Most of the canned-quotes for the licensing deal don’t add much to what other rightsholders have said about Facebook’s music partnerships, but we’d pick out WMG chief digital officer Ole Obermann’s comments about user-generated content as the most noteworthy.

“Fan-created video is one of the most personal, social and often viral ways that music is enjoyed, but its commercial potential is largely untapped,” he said. “This collaboration will lead to new possibilities for our artists, while enhancing the user experience across Facebook, Instagram and Oculus, and enabling people to communicate and express themselves using the music they love.”
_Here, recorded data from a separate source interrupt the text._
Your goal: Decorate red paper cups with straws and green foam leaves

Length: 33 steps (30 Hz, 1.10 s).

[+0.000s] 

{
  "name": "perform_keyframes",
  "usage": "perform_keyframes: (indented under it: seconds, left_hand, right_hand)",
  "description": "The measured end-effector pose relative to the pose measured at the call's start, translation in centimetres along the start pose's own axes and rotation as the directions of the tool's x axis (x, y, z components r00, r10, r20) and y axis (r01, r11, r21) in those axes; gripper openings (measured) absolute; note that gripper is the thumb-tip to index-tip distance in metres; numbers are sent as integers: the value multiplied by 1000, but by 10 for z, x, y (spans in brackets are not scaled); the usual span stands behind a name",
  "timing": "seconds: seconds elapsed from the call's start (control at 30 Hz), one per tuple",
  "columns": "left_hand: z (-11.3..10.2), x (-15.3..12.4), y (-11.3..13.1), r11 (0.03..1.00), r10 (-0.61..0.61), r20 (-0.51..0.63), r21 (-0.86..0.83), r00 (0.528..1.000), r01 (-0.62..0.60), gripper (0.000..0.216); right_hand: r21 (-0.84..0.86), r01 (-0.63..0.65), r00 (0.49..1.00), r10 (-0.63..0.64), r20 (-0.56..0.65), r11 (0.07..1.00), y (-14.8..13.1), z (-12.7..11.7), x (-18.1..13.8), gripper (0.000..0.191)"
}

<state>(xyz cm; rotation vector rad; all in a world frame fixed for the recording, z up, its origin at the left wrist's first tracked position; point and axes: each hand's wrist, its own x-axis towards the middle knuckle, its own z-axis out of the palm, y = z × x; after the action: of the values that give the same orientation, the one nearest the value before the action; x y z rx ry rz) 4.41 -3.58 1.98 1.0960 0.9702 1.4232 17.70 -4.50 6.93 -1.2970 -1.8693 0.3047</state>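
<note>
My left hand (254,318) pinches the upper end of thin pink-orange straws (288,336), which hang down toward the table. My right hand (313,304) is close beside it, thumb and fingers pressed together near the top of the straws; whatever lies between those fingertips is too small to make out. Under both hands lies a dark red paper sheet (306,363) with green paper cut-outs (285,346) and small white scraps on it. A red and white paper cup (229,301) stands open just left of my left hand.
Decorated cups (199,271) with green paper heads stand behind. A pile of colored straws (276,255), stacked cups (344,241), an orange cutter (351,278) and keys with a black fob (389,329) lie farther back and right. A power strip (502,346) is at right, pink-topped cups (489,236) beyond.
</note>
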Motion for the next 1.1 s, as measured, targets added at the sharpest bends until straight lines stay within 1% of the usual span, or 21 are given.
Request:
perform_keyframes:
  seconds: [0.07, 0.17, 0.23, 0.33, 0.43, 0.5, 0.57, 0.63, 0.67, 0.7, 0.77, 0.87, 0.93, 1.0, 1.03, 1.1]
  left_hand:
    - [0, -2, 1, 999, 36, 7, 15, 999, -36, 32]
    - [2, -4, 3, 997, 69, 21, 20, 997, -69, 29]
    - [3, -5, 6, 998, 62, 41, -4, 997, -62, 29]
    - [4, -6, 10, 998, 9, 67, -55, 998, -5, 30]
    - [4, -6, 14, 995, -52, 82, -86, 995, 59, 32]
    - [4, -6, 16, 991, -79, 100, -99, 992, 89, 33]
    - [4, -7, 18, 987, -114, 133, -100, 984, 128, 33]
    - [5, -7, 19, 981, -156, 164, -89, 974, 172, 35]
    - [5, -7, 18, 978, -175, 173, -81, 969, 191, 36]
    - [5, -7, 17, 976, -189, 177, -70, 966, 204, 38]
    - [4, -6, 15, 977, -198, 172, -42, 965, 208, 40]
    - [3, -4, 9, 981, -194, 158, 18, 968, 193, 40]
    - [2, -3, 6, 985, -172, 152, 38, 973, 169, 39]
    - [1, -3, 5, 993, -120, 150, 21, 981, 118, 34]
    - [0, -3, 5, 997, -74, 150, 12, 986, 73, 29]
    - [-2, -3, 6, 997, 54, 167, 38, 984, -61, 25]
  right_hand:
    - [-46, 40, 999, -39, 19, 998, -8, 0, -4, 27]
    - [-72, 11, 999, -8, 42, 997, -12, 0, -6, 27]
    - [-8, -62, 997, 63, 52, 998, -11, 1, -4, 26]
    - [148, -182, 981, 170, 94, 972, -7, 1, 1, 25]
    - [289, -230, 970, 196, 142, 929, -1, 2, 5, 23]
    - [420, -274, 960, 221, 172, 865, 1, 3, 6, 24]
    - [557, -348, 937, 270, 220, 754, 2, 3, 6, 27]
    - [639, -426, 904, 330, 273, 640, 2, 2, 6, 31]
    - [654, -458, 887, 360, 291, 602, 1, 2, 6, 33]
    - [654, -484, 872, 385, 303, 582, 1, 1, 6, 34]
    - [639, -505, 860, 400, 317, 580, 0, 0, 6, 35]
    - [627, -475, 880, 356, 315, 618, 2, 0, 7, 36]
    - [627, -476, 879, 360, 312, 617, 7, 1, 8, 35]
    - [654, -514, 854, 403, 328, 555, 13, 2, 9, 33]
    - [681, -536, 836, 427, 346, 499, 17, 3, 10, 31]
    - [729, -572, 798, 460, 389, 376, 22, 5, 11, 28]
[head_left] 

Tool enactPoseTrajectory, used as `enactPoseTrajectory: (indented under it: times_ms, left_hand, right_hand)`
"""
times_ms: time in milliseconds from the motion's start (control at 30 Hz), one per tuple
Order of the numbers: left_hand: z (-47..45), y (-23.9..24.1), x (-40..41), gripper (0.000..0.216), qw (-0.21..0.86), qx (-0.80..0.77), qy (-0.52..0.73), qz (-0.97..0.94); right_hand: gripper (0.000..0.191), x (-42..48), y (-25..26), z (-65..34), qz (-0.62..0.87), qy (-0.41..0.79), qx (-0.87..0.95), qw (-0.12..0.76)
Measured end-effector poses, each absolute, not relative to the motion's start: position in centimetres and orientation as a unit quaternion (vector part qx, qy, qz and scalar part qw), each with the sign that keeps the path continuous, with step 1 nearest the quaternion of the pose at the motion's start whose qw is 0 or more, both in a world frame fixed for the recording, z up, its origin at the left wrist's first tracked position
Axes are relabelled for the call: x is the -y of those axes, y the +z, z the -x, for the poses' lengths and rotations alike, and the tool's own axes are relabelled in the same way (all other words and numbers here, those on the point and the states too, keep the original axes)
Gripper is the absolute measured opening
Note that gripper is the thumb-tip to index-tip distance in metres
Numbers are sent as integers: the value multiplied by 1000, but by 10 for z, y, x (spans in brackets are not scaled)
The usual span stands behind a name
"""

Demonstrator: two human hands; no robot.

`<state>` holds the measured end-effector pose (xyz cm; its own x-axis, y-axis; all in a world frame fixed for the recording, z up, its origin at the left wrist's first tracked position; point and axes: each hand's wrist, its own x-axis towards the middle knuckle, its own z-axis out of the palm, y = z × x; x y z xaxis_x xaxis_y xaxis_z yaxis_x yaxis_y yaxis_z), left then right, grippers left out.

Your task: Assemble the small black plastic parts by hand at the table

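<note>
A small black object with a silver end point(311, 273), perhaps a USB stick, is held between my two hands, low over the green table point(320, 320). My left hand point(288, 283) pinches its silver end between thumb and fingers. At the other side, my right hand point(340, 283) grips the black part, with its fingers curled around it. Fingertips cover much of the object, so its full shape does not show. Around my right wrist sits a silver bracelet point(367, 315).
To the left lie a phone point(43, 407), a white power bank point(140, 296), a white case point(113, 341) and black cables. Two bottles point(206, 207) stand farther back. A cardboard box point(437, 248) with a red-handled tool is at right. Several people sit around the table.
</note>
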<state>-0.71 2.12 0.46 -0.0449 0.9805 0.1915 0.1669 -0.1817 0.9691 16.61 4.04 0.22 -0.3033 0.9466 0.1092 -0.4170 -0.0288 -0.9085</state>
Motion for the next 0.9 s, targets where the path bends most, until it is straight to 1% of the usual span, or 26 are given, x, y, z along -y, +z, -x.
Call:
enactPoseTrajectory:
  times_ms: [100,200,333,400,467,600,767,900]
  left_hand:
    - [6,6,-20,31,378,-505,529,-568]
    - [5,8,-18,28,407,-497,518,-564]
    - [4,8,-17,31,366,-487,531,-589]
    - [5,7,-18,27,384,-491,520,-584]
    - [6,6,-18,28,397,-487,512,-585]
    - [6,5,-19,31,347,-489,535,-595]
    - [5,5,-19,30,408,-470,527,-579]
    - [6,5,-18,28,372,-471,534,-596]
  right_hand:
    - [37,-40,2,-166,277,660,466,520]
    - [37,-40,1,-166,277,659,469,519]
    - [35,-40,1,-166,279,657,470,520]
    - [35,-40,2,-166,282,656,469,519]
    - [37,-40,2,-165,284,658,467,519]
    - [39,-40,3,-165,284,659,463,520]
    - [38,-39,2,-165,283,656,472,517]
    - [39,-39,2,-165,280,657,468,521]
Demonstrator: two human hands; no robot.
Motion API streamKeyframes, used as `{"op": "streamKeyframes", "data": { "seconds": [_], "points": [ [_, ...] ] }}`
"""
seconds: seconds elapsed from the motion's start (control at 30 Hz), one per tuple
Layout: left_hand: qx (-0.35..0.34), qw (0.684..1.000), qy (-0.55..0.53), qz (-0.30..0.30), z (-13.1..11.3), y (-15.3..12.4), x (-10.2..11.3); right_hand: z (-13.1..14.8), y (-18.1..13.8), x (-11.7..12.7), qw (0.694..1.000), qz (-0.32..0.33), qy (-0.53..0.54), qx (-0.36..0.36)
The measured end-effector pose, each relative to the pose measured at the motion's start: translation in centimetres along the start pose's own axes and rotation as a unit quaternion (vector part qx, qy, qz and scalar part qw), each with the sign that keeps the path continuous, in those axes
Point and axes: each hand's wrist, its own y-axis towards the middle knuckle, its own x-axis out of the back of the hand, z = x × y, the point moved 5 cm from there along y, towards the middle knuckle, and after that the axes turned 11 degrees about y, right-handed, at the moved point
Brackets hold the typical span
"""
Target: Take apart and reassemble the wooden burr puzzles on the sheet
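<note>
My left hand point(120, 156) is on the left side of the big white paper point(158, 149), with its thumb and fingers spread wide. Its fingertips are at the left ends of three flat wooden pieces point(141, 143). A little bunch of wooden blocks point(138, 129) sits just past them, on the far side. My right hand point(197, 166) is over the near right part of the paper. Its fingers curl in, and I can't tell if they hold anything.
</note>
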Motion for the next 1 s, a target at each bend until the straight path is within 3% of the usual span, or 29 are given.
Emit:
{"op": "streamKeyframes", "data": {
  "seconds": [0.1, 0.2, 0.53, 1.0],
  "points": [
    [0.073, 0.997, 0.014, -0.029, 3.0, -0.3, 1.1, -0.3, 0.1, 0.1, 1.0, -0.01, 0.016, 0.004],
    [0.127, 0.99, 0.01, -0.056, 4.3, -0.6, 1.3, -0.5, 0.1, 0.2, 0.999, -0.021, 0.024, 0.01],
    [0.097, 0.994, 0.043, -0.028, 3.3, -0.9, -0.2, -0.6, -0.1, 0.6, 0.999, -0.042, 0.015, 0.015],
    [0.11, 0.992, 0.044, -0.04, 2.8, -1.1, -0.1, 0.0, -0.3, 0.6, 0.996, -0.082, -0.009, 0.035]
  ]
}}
That sound you can hear may be YouTube execs twitching in their seats, given their frequent message to the industry that Content ID (i.e. fan-created video) has represented half of the revenues YouTube pays out to music rightsholders.

But sidestepping those arguments in this case, Obermann’s comments about fan-created video as an important potential revenue-stream, rather than talking in terms painting it as a copyright headache, is a positive attitude shared by a growing swathe of the industry.

It’s true that Facebook’s first wave of music-licensing deals are essentially the social network striking agreements to not get sued for copyright infringement, with widespread expectations that this will buy Facebook time to figure out what its deeper, longer-term music strategy is.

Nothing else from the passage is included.